In Agile, user story maps are a holistic view of your product backlog. A product backlog is a repository of requirements for the releases of the product. The user story map is focused on the user experience target outcomes and identifying the best way to ‘slice’ your product releases by minimal viable product (MVP). A MVP center around the business perspective. It asks the question “what is the minimum product I have to build to figure out whether I have a business?” An MVP is a fast way to gather customer feedback while doing continuous development.
Building a user story map helps to focus on the big picture – the product as a whole instead of getting myopically focused on an individual story. Creating user maps forces us to think about our solution from our customers’ objectives rather than what the system does. Being able to explain the big picture helps your stakeholders and developers have a better understanding of your overall solution and the market problem that you are solving.
Wireframes are a tool that helps us evaluate the general workflow navigation, information grouping, information hierarchy, terminology, labels, and general interactions in terms of activities and tasks that need to be complete to meet the customers’ goals.

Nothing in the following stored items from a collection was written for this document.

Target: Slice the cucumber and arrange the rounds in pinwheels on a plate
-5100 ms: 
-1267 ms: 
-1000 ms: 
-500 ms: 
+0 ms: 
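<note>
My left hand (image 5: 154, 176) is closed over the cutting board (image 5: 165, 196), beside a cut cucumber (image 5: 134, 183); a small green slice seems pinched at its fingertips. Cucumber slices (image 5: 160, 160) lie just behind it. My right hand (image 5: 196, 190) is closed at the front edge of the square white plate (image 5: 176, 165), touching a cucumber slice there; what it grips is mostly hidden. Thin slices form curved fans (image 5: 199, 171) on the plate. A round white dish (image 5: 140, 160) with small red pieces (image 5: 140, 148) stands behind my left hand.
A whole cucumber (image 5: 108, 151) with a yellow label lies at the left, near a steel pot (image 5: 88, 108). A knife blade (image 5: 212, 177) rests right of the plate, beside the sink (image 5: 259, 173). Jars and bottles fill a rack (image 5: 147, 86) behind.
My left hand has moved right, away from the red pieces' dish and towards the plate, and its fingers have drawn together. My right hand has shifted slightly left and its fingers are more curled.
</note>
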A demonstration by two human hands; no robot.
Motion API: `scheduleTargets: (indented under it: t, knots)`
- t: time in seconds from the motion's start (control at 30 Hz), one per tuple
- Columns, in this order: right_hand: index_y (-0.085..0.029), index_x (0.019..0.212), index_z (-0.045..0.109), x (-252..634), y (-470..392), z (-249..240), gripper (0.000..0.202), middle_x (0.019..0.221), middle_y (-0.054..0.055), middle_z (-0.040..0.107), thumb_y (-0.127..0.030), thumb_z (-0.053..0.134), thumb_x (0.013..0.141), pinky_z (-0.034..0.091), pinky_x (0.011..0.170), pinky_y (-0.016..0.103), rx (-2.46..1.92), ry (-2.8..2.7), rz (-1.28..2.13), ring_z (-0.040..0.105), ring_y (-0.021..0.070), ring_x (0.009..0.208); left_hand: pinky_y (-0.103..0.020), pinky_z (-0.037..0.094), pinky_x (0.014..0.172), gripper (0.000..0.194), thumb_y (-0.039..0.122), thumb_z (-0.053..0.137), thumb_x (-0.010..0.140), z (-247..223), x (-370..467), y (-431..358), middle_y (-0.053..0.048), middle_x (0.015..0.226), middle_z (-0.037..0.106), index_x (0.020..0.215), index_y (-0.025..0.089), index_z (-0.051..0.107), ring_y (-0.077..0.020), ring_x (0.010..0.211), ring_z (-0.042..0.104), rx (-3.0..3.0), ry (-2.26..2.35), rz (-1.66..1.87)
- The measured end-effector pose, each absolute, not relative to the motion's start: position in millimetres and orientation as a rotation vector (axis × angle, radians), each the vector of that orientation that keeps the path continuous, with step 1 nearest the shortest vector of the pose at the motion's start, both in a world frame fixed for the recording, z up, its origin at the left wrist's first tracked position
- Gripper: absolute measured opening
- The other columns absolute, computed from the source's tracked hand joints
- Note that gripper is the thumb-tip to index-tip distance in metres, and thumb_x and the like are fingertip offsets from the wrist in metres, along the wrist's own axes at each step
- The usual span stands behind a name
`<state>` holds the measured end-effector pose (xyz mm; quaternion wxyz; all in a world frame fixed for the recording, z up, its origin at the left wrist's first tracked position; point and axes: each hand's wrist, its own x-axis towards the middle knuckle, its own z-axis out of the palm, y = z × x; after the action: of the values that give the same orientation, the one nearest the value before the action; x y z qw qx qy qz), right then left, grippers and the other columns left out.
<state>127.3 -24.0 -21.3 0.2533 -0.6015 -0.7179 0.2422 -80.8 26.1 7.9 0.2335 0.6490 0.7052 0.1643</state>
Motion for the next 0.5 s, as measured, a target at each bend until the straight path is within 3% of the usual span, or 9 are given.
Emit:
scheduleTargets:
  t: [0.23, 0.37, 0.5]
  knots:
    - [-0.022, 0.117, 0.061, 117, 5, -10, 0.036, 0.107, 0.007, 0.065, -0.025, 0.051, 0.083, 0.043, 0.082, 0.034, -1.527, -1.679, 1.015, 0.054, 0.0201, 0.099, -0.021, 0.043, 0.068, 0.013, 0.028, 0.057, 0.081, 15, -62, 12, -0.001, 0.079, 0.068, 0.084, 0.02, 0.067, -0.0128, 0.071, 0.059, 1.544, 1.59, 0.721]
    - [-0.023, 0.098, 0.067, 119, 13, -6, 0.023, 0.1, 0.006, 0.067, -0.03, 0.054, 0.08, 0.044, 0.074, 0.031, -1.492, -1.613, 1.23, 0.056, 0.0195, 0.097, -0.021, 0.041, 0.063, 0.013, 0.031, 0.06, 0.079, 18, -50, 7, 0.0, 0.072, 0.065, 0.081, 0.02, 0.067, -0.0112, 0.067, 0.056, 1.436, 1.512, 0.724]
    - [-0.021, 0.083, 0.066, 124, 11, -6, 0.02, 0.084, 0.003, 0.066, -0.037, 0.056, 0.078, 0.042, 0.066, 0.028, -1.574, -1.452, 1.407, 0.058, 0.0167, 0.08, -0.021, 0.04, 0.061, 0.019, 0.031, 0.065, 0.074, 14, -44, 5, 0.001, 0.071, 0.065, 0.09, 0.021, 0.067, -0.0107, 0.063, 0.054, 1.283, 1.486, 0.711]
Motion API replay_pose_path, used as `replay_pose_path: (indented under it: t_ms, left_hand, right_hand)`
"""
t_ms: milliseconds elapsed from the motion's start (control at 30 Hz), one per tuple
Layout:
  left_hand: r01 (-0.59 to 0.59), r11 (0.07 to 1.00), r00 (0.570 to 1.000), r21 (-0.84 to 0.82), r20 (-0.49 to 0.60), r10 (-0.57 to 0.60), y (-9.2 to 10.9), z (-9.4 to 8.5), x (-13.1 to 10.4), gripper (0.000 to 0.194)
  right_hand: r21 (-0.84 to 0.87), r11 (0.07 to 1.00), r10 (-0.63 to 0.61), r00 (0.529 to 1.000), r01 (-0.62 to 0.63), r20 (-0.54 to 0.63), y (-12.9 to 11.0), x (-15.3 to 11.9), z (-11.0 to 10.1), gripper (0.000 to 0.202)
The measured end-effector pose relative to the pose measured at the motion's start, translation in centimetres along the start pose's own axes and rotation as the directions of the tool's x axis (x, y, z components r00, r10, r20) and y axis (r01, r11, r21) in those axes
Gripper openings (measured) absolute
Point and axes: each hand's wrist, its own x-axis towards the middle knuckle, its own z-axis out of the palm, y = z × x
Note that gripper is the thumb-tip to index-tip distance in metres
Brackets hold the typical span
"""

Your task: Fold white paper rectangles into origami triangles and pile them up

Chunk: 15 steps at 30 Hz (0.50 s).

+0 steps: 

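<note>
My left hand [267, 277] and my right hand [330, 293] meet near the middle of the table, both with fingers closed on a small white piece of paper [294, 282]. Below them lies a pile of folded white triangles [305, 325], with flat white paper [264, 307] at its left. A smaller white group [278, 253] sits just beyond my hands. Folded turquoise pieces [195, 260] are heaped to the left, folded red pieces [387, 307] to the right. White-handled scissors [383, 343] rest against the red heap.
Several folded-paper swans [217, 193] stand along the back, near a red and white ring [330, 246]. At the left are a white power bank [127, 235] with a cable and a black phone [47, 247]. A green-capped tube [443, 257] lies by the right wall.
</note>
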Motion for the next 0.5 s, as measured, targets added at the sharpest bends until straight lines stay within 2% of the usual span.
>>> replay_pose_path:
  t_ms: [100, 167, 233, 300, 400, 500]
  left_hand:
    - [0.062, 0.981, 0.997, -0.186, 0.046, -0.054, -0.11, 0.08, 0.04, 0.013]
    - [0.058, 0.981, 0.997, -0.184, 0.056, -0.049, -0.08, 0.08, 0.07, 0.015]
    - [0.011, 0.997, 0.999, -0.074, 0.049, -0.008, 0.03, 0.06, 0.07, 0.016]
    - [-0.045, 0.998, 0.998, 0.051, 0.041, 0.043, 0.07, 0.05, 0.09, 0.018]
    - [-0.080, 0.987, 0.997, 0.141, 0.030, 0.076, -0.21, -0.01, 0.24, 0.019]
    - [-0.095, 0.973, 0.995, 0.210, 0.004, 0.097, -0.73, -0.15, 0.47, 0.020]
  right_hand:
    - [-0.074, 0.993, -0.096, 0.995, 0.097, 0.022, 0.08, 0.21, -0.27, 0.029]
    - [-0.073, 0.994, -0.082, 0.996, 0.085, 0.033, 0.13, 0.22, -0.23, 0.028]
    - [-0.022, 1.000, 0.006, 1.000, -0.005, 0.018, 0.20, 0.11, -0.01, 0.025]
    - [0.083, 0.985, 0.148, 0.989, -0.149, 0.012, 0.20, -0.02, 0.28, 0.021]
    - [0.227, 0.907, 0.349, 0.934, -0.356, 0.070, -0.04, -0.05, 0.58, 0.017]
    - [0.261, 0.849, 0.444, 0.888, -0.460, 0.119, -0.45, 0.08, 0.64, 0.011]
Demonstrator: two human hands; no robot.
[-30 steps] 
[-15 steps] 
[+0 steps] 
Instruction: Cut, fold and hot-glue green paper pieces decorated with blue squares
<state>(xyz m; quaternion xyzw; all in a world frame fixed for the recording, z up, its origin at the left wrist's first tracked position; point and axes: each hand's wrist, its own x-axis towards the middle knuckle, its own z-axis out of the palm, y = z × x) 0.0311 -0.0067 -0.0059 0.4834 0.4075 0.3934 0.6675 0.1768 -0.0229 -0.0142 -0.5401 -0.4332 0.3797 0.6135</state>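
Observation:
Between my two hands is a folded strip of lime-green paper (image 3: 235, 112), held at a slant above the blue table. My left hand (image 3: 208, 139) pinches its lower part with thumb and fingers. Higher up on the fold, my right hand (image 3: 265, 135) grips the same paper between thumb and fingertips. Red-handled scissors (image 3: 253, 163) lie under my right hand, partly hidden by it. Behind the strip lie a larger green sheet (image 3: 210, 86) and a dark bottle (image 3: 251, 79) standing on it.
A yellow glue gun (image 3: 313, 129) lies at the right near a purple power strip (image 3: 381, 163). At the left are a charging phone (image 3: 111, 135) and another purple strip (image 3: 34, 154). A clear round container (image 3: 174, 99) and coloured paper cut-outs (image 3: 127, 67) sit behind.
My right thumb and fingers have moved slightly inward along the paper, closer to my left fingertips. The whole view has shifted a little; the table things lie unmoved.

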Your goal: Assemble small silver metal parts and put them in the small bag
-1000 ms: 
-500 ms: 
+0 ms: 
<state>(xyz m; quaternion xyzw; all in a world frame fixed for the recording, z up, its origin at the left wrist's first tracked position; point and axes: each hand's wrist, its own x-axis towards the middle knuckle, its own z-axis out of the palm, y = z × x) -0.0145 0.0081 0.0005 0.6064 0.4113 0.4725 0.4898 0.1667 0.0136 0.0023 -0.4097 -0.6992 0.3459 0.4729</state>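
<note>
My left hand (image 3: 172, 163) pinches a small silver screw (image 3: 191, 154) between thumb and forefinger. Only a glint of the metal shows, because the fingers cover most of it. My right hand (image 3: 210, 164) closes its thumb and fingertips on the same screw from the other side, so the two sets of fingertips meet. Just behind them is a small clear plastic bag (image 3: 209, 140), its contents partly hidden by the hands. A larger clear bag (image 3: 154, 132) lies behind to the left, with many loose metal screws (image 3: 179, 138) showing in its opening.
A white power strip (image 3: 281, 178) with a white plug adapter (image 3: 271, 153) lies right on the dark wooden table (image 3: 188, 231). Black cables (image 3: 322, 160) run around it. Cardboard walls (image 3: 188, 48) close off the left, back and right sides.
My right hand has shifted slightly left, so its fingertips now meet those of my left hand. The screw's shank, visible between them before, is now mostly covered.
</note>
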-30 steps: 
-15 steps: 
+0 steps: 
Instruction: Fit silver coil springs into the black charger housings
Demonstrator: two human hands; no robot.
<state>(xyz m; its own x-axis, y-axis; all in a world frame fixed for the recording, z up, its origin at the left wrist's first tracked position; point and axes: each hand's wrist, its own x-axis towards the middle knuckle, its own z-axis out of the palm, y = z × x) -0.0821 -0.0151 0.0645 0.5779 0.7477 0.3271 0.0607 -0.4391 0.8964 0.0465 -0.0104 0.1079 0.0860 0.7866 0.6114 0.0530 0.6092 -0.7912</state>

Wireframes are a type of prototype used to solicit feedback from subject matter experts to ensure you are solving the right problem, to inform stakeholders, get feedback from your customers, and collaborate with development. This will help stakeholders better support your efforts and they may know something from their discipline that could enhance what you are doing. For example, perhaps someone from engineering knows about a new method, technique or technology that can improve the solution. Maybe someone in Legal knows of a new regulation that is coming up that we can address now in this solution.